As Ted Cruz announces his White House candidacy, let me forestall a new round of birtherism prompted by the discovery that the Texas senator was actually born in a different oil patch: Calgary, Alberta, Canada. I looked at the whole “natural‐born citizen” requirement a couple of years ago and concluded that Cruz’s eligibility for the presidency is an easy legal call. Here’s the heart of the matter:
So the one remaining question is whether Ted Cruz was a citizen at birth. That’s an easy one. The Nationality Act of 1940 outlines which children become “nationals and citizens of the United States at birth.” In addition to those who are born in the United States or born outside the country to parents who were both citizens … citizenship goes to babies born to one American parent who has spent a certain number of years here.
That single‐parent requirement has been amended several times, but under the law in effect between 1952 and 1986 — Cruz was born in 1970 — someone must have a citizen parent who resided in the United States for at least 10 years, including five after the age of 14, in order to be considered a natural‐born citizen. Cruz’s mother, Eleanor Darragh, was born in Delaware, lived most of her life in the United States, and gave birth to little Rafael Edward Cruz in her 30s.

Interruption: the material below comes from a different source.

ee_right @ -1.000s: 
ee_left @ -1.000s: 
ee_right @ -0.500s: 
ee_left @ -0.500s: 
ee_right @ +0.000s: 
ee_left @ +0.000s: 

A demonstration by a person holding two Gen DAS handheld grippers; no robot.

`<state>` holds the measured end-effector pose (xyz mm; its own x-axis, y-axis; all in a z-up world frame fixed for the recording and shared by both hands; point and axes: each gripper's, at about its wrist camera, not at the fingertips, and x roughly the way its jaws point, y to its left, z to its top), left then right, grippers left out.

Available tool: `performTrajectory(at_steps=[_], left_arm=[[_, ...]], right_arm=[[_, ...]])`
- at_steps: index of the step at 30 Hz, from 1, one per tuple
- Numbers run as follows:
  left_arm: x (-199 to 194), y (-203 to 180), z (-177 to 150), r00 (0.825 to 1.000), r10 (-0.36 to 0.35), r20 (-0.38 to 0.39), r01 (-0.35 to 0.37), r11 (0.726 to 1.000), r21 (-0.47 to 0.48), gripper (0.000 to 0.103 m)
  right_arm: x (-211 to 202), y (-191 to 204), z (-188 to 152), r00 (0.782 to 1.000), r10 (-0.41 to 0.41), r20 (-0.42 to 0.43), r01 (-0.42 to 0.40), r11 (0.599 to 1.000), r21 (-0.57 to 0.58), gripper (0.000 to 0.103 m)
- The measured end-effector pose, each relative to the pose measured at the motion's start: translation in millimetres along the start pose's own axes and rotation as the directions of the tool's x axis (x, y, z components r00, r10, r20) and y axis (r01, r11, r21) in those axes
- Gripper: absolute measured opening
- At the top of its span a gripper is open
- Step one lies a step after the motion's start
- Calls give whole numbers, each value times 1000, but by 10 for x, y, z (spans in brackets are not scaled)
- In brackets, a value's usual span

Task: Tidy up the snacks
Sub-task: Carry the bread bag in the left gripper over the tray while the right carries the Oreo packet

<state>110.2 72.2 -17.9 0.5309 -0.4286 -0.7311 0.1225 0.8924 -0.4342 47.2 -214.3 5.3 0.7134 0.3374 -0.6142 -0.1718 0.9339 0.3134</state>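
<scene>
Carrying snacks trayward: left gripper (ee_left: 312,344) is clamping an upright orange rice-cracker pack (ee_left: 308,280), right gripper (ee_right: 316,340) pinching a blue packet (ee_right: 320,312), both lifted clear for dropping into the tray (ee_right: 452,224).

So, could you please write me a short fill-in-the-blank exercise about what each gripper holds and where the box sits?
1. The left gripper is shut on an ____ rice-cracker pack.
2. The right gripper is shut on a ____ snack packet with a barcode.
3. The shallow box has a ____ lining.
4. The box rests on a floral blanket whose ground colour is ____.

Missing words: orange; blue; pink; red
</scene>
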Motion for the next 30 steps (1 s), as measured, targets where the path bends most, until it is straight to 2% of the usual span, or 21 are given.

In an amusing footnote, when this mild controversy first arose, Cruz quickly renounced any claim to Canadian citizenship. This prompted my good friend and sometime co‐author Josh Blackman to present me with a filled‐out renunciation application after I naturalized as a U.S. citizen last June. I have not signed or submitted this document, however, because there’s really no need — and who knows when a second passport might come in handy? (The State Department allows dual citizenship even though the naturalization oath requires a new citizen to “renounce and abjure all allegiance and fidelity to any foreign prince, potentate, state, or sovereignty, of whom or which I have heretofore been a subject or citizen.”) Rest assured that if I’m ever required to give up my Canadian citizenship to get a security clearance or for some other official reason, I will do so, much as I owe to the country where I grew up after my family left the Soviet Union.